Divieti e permessi quel che resta della legge 40

Dalla Rassegna stampa

Il 10 marzo di dieci anni fa entrava in vigore la legge 40, che regola le tecniche di procreazione assistita. Oggi, sentenza dopo sentenza - ben 28 volte la legge è finita in tribunale - dell’impianto originale è rimasto poco. E anche la parte sopravvissuta sarà oggetto di nuovo giudizio della Corte Costituzionale, il prossimo 8 aprile. Le future sentenze riguarderanno il divieto di utilizzare spermatozoi ed ovociti da donatori, la possibilità di concedere alla ricerca scientifica gli embrioni non adatti ad una gravidanza, l’accesso alla diagnosi pre-impianto dell’embrione per le coppie non sterili ma portatrici di malattie genetiche. Prassi - questa della selezione dell’embrione per avere un embrione sano - che si sta diffondendo negli Stati Uniti, come ha rivelato una recente inchiesta del New York Times, soprattutto tra le coppie con più alto rischio di malattie genetiche. Non senza dubbi etici. Era già stato cancellato, invece, il divieto di produrre più di tre embrioni e l’obbligo di impiantarli tutti e tre, così come era stato ridimensionato il divieto di crioconservazione degli embrioni.

Nonostante tutti i divieti, che hanno spinto all’estero migliaia di coppie con costi enormi e non solo economici, si calcola che siano quasi ottantamila i bambini nati in Italia da Pma in otto anni, dal 2005 al 2012, circa il 12 per cento sul totale. Tanti i numeri presentati al recente convegno romano della Sifes (la società italiana di fertilità, sterilità e medicina della riproduzione) sui dieci anni della legge. Numeri che possono essere desunti anche dal registro nazionale Pma dell’Istituto superiore di Sanità: 358 centri censiti a gennaio di quest’anno, 160 che applicano tecniche di primo livello (inseminazione intrauterina) e 198 centri di II e III livello (fecondazione in vitro e Icsi, iniezione di un singolo spermatozoo in un ovocita). Di questi 198 centri, solo 91 sono pubblici o convenzionati. E se è vero che in Italia i164,5% dei cicli di Pma viene svolto nel pubblico, è pur vero che ci sono differenze regionali abissali: in Toscana e Lombardia il 95% dei cicli viene offerto dal servizio sanitario, in Sicilia, Calabria, Puglia e Lazio tra l’84 e l’88% dei cicli avviene invece nel privato, con costi non indifferenti. Per non parlare delle coppie che continuano ad espatriare: il 63% delle fecondazioni eterologhe che si effettua in Spagna è su coppie italiane, circa ottomila euro a tentativo. Ma allora non avrebbe più senso pensare ad una nuova norma che sostituisca la legge 40?

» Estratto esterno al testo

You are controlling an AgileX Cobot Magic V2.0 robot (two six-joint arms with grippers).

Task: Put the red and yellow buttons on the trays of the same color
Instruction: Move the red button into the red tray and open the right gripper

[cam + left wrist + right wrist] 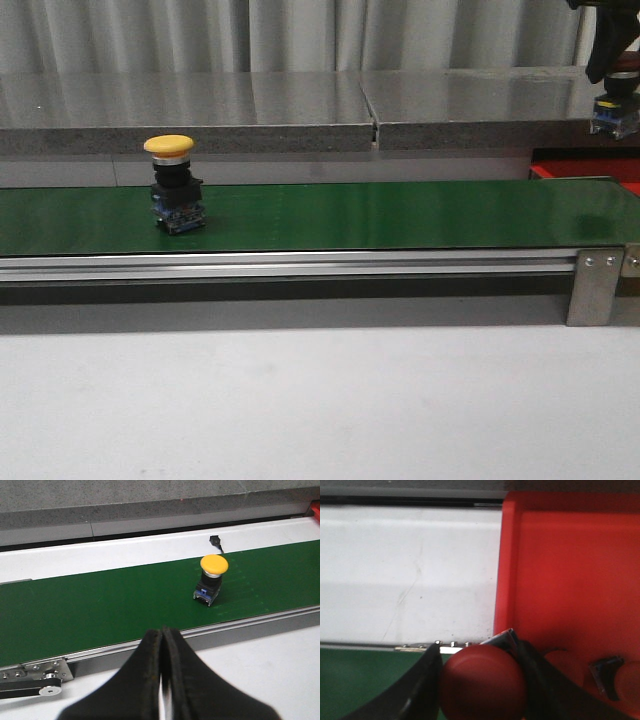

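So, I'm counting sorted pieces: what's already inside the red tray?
In the right wrist view, the red tray holds at least two red-capped buttons near its edge. The right gripper, shut on another red button, hides whatever lies beneath it.

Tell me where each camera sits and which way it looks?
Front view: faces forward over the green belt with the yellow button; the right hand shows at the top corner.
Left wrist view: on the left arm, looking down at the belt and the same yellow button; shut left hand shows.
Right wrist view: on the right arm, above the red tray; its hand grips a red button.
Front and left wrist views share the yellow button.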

«Secondo me è indispensabile pensare ad una legge che tenga conto anche del mutato spirito dei tempi e dei progressi della medicina - premette Andrea Borini, presidente Sifes - oltre che delle modifiche imposte dai tribunali. Dal 2004 ad oggi sono caduti molti divieti ma molti sopravvivono e tante coppie preferiscono continuare a curarsi all’estero. Guardo con favore ai modelli legislativi anglosassoni, che sono centrati sul grande rispetto per le persone, che non vuol dire assenza di regole, al contrario. Oggi continua a mancare la chiarezza: i giuristi si chiedono se non possa essere accusato di mal practice un medico che trasferisce tre embrioni in una donna di trent’anni, quando fino a qualche tempo fa era obbligatorio per legge. È evidente che la legge va cambiata e qualsiasi Parlamento dovrebbe prendere in considerazione l’idea». «Di proposte di legge ne abbiamo presentate tante - racconta Filomena Gallo, avvocato e segretario dell’associazione Luca Coscioni per la libertà della ricerca scientifica - ma purtroppo non sono mai state calendarizzate e nulla lascia pensare che ci sia oggi volontà politica per una riscrittura della legge. Certo è che se, dopo la sentenza della Corte Costituzionale, la legge 40 dovesse essere dichiarata incostituzionale, dell’impianto originario resterebbe ben poco: il registro nazionale della Pma, strumento utilissimo, e la tutela dei nati da fecondazione assistita. Tutela che vale anche per chi ha un bambino all’estero con una tecnica vietata in Italia, come l’utero in affitto. Inoltre è vietato il disconoscimento nei confronti dì un bambino nato con tecniche di Pma ed è vietato anche l’anonimato per la madre, che invece è garantito ad ogni donna che partorisce».